San Francisco Circuits, spécialiste de la fabrication de circuits imprimés, aborde la question de la fiabilité des connecteurs press-fit et de l’impact des contraintes mécaniques dans les conceptions de circuits imprimés à haute densité.
Les connecteurs press-fit sont largement utilisés dans les assemblages de PCB à haute densité dans des applications telles que l’infrastructure 5G, les véhicules électriques, l’aérospatiale et les appareils médicaux. Ils permettent un nombre élevé d’E/S tout en évitant les risques thermiques lors de l’assemblage.
Cependant, l’insertion par pression introduit une contrainte mécanique dans le circuit imprimé. Comme la technologie de pressage repose sur un ajustement par interférence, où les broches des connecteurs sont enfoncées dans les trous de passage plaqués (PTH) avec un jeu proche de zéro, le processus d’insertion peut provoquer une flexion localisée du circuit imprimé. Si cette déformation n’est pas correctement contrôlée, elle peut entraîner des défauts latents tels que des fissures dans les joints de soudure, des fûts de PTH fracturés ou des broches de connecteur déformées. Ces problèmes échappent souvent à la détection lors de la fabrication et n’apparaissent que plus tard sur le terrain, entraînant des défaillances du système ou des rappels coûteux.

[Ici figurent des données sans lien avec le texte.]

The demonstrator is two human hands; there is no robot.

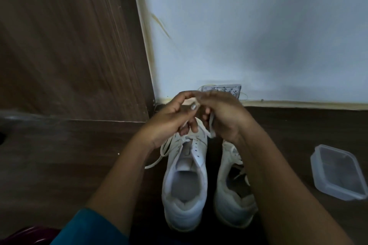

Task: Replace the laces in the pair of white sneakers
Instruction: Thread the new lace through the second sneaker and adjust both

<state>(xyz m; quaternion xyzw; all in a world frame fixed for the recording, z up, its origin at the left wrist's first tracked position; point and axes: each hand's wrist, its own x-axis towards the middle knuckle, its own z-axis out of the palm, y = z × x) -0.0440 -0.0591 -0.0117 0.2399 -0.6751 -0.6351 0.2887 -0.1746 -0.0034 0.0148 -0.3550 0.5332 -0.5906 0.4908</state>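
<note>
Far left: wood-grain panel (pixel 69 45), brown, streaked vertically, meets the pale matt wall (pixel 258 26) at a yellowed edge. Dark wood floor (pixel 59 155) below.

Bottom left: your teal sleeve (pixel 89 228), soft cloth.

Flat white lace (pixel 159 155) loops off the left sneaker's side onto the floor and runs up into your left hand (pixel 171 117). Fingers curled, thumb and forefinger pinching the lace tip above the toe.

Left sneaker (pixel 185 185): smooth white leather-like upper, punched eyelets, padded collar, toe towards the wall. Grey insole visible inside the opening. Laced only at the lowest eyelets.

Your right hand (pixel 221 117) meets the left at the fingertips; fingers curled round a hanging strand of the same lace. Patterned packet (pixel 229 88) at the wall base, mostly hidden behind the hands.

Right sneaker (pixel 231 195) just beside the left one, part covered by your forearm; interior in shadow, contents unreadable.

Far right: rounded-square tub (pixel 338 173), translucent plastic, on the floor well apart from the shoes; whether anything lies inside, cannot tell
</note>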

Deux types principaux de broches à sertir sont utilisés : les broches pleines, qui ont une zone de sertissage rigide, et les broches compliantes, qui comprennent une zone de sertissage élastique conçue pour s’adapter à une certaine flexibilité lors de l’insertion. En fonction de la densité, des considérations thermiques et des exigences d’assemblage, les deux types de broches peuvent être utilisés dans des configurations avec ou sans soudure.

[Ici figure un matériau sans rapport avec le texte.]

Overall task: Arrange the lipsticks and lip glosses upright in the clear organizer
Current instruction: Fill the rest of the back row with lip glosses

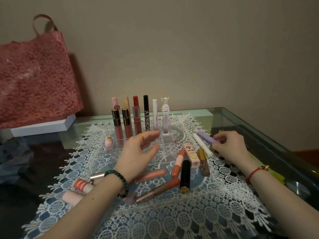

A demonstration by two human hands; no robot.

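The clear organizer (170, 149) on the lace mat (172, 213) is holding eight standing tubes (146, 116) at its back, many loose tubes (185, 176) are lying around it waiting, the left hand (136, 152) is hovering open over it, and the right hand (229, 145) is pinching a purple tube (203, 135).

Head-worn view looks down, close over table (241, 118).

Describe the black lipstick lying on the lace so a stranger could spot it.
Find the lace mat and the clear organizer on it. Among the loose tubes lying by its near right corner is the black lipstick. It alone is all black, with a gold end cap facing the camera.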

Une gestion efficace de la déformation est essentielle pour la fiabilité de l’insertion en force. Des facteurs tels que l’épaisseur du circuit imprimé, les empilements asymétriques et l’utilisation de matériaux stratifiés avancés ou exotiques peuvent augmenter de manière significative les niveaux de contrainte et la probabilité de dommages pendant l’insertion.

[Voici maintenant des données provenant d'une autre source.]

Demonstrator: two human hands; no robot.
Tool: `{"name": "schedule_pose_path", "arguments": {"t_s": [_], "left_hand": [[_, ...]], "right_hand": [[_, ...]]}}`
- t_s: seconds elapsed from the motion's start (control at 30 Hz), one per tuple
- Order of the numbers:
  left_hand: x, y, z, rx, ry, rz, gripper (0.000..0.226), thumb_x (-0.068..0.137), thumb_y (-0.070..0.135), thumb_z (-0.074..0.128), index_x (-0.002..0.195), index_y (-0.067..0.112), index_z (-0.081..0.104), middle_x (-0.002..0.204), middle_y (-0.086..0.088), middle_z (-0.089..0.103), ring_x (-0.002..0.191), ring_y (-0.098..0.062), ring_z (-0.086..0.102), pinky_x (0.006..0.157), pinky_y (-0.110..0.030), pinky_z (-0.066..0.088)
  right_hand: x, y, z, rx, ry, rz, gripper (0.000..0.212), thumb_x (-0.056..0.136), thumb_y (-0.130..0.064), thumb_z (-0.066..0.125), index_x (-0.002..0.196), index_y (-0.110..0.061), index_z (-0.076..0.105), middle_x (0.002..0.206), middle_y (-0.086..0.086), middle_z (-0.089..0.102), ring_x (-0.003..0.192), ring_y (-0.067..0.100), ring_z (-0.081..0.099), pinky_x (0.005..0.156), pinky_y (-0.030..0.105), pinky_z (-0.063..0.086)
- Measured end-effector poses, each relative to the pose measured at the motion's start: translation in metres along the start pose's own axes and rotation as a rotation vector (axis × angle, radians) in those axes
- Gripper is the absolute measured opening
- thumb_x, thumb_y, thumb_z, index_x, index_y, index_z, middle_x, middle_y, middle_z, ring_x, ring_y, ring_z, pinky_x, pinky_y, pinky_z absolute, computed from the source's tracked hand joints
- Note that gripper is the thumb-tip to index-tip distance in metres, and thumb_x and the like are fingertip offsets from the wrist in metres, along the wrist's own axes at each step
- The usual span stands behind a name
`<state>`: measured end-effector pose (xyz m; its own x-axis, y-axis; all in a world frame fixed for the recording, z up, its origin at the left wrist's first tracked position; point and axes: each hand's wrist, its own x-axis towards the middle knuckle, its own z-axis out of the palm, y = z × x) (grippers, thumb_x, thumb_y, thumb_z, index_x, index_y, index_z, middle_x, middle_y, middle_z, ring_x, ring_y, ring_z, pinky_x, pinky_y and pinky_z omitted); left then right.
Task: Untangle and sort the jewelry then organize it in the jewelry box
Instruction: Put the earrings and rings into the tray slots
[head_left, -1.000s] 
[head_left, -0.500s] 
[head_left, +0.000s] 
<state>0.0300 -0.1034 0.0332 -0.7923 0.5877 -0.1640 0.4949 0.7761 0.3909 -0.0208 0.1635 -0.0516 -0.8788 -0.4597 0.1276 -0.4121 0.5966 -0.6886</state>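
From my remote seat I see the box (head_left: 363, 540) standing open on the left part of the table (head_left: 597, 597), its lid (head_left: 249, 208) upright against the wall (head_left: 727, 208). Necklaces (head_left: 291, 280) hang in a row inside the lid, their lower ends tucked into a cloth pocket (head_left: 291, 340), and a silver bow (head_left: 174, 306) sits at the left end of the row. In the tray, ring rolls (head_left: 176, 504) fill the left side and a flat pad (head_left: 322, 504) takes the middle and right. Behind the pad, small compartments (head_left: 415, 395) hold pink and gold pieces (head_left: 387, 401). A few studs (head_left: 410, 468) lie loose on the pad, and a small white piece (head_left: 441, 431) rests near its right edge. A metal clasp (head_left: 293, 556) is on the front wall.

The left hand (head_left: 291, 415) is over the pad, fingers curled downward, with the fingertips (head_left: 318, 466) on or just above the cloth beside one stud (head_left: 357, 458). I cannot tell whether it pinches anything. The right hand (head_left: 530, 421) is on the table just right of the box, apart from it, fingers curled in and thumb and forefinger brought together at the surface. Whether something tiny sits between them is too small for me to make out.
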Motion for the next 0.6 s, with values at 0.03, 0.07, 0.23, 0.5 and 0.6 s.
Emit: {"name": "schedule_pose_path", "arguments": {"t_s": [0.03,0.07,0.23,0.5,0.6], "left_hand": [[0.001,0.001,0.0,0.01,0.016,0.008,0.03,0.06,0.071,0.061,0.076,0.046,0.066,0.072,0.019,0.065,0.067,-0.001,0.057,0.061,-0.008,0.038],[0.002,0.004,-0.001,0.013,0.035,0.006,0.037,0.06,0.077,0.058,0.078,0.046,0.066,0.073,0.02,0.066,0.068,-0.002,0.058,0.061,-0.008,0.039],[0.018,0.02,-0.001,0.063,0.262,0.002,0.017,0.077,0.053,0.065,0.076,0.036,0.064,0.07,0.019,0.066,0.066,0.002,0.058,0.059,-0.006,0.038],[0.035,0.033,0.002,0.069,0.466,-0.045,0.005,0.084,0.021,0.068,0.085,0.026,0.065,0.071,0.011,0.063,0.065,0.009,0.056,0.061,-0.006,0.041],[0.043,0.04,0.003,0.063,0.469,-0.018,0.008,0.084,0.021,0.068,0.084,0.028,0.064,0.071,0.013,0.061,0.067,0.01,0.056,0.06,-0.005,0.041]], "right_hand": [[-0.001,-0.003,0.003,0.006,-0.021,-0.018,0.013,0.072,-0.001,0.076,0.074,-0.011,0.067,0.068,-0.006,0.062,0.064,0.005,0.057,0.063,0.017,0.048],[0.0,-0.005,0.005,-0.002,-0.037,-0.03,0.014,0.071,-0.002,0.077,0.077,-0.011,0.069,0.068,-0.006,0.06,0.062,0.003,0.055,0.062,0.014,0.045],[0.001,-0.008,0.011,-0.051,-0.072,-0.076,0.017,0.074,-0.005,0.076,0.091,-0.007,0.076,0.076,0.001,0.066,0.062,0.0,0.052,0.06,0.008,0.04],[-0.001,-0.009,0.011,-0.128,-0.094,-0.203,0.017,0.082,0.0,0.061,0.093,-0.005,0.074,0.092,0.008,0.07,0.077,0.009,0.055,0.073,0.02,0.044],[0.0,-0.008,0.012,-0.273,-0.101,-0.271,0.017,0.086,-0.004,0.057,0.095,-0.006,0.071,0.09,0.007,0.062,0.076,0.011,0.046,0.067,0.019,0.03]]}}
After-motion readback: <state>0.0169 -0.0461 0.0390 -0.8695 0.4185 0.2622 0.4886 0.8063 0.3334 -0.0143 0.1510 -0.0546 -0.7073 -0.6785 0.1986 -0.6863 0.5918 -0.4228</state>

Pour réduire les risques, les meilleures pratiques consistent à respecter les spécifications des fabricants de connecteurs en ce qui concerne les dimensions des trous, le placage et l’empilage des circuits imprimés. Il convient d’utiliser un outillage d’insertion contrôlé et de maintenir un dégagement adéquat autour des points d’insertion par pression. Il convient également d’éviter de souder ou d’étamer les zones d’emboîtement conformes. Des méthodes d’inspection avancées, telles que les rayons X ou la tomodensitométrie, ainsi que des tests de force de rétention mécanique, peuvent être utilisées pour identifier les défauts cachés avant que les produits ne soient mis en service.